I had worked for a private environmental consultancy firm doing Environmental Impact Assessments (EIAs) on large construction projects for over two years and for the most part was really happy with it, when an email went round my department celebrating a new project win. It was for environmental work on existing sites and feasibility studies for potential new fracking sites in Lancashire, England, for a fracking company I had only heard of through other climate activists (not in complementary terms!). My heart sank.
When I first interviewed for the job they noticed on my CV that I was part of UKYCC, and asked me if I was OK with one of the biggest oil companies in the world being a key client of theirs. At the time I had to think about it, but honestly answered that yes I was. I was happy to work for a company that provided big oil and gas companies with environmental services, because if they were going to continue operating and we could help them damage the environment less along the way then that was a good thing. I was also more positive about the likelihood of big business to change if given sound environmental advice on the inside.
However, that was before Paris. Being able to go to Paris in 2015 for the COP21 UN climate talks was a real privilege, and in some ways massively inspiring. But the main feeling that has been plaguing me since I left is that we are running out of time, and rapidly. Yes, COP21 was a big success on the international scale to get a global agreement between 196 countries on a way forward to tackle climate change– the ‘Paris Agreement’- but to many, this response has been completely insufficient. During the conference we stood with a group of the most climate-vulnerable countries (among others) who fought really hard to get the lower target of 1.5 degrees maximum warming included in the agreement, because then they might have a chance of survival. Indeed, we now know that the time we have left before we go past the point of no return, before we can no longer keep the global temperature rise below 1.5 degrees, before we use up all the ‘carbon budget’ is literally about another year or two, depending on the probability scenarios you choose.
We know that 50% of known gas reserves have to stay underground (not to mention 80% of coal reserves!) for us to have any hope of achieving even the less ambitious climate targets. So why on earth are we looking for more? (*cough cough* feasibility studies for new fracking sites in the UK *cough*) We are an island, which even the UK government has admitted is ideal for renewable energy, having plenty of wind (both inland (onshore) and off the coast (offshore)), lots of potential for tidal and wave energy, and it’s even sunny enough for some solar power (in Wales too) believe it or not! And yet the government have chosen to put their funding into the dying but still powerful fossil fuel industries by subsidising them (subsidies are a government payout meant to support new industries which need support at the beginning to get going). At the same time they have withdrawn subsidies for wind and particularly solar prematurely, resulting in lots of workers out of jobs, and have not supported potential new industries like tidal and wave energy.
And yet pipelines and infrastructure to support fossil fuel extraction, transportation and burning is still going on! I acknowledge that we can’t switch to a zero carbon economy or even an energy system powered by low carbon sources tomorrow, but it needs to be happening a darn sight quicker than it seems to be at the minute. Why are we still investing in the future of a technology and industry that we know we need to be scaling out as soon as possible, definitely not expanding?!
Fracking for gas as a source of energy can be seen as controversial to some environmentalists because when burned for electricity gas emits less CO2 than coal, and so it is branded as a ‘clean alternative’. Furthermore, the availability of shale gas in the UK means for some that it could provide ‘energy security’ (which given BRexit and the UK annoying a lot of its neighbours recently is seen as even more of a good thing). But I want to be part of the solution, not the slightly less bad problem. I want to work for a company that is living and breathing a low carbon present, not just future, and recognises the urgency of the situation, designing its work portfolio and office practices accordingly.
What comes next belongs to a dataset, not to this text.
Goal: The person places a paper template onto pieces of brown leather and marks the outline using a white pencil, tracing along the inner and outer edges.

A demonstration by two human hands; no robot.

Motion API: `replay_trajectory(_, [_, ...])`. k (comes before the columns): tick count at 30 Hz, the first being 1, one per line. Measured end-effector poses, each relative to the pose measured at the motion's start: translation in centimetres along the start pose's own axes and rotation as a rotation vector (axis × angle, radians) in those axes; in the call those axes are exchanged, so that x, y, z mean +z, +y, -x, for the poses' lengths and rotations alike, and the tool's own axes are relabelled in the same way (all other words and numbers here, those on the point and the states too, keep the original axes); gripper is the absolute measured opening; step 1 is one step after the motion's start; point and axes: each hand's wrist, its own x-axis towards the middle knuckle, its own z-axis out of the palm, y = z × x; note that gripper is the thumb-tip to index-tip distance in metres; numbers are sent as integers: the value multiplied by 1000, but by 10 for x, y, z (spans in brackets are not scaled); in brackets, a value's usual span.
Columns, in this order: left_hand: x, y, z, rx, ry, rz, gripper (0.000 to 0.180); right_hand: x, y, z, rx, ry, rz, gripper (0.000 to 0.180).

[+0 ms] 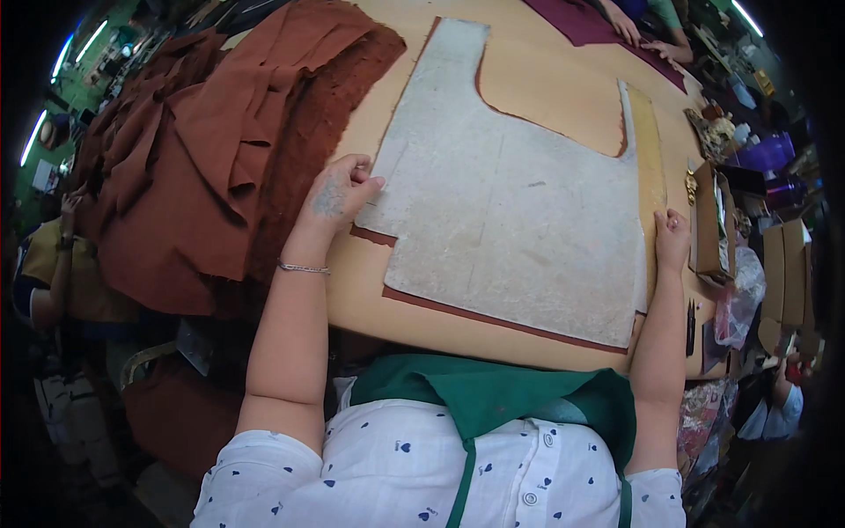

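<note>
A large pale grey pattern board (519,202) with a curved cut-out at its far side lies flat on the tan table. Rust-brown material shows beneath it along the near and left edges. Along its right side runs a yellow strip (650,158). My left hand (341,195) is closed at the board's left edge, thumb tip over that edge and fingers curled. Beside the yellow strip, my right hand (673,238) is closed with fingers bent in. Whatever either hand pinches is hidden by the fingers.
Heaped rust-brown leather or suede (220,132) covers the table's left side. An open cardboard box (715,229), dark pens (690,326) and a plastic bag (741,299) lie to the right. At the far right, another person's hands (638,35) rest on maroon material (581,19).
</note>
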Motion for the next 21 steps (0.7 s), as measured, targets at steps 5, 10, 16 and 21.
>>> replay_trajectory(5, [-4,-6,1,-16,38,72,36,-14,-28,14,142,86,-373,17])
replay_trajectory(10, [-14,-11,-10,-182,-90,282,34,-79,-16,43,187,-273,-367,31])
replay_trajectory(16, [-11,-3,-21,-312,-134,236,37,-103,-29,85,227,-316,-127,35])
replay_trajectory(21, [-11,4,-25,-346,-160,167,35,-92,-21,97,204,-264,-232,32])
My decision to quit can also be seen as controversial. I know many colleagues who believe we should be working with the fossil fuel industries to try to further incorporate climate change into EIA, or to convince them from a position of an advisor (instead of an attacker) to take cleaner options. There is some amazing work going on to this end, but the way I saw it was I could a) do nothing [not an option for me] b) stay and try and influence [I wasn’t high enough up the pecking order to effect much change and the few emails I’d had on it told me change from the ‘we’re doing more good than harm by helping reduce the local environmental effects of projects like this irrelevant of the global impacts’ view wasn’t going to happen quickly] or c) leave and join the fight for a better, cleaner future with my career as well as volunteering time. So here I am.
Fracking for gas is a source of fossil fuel energy, we have plenty of untapped renewable energy potential in the UK, and this is my red line. Where’s yours?
If you’re interested in getting involved in any of the issues mentioned above, please do take a look at the links throughout, or drop me an email, there’s plenty to be done on all of them!
At the latest, for anyone interested in where I ended up, I was looking for a job in EIA for offshore wind farms, or as a sustainability consultant, after a spot of travelling.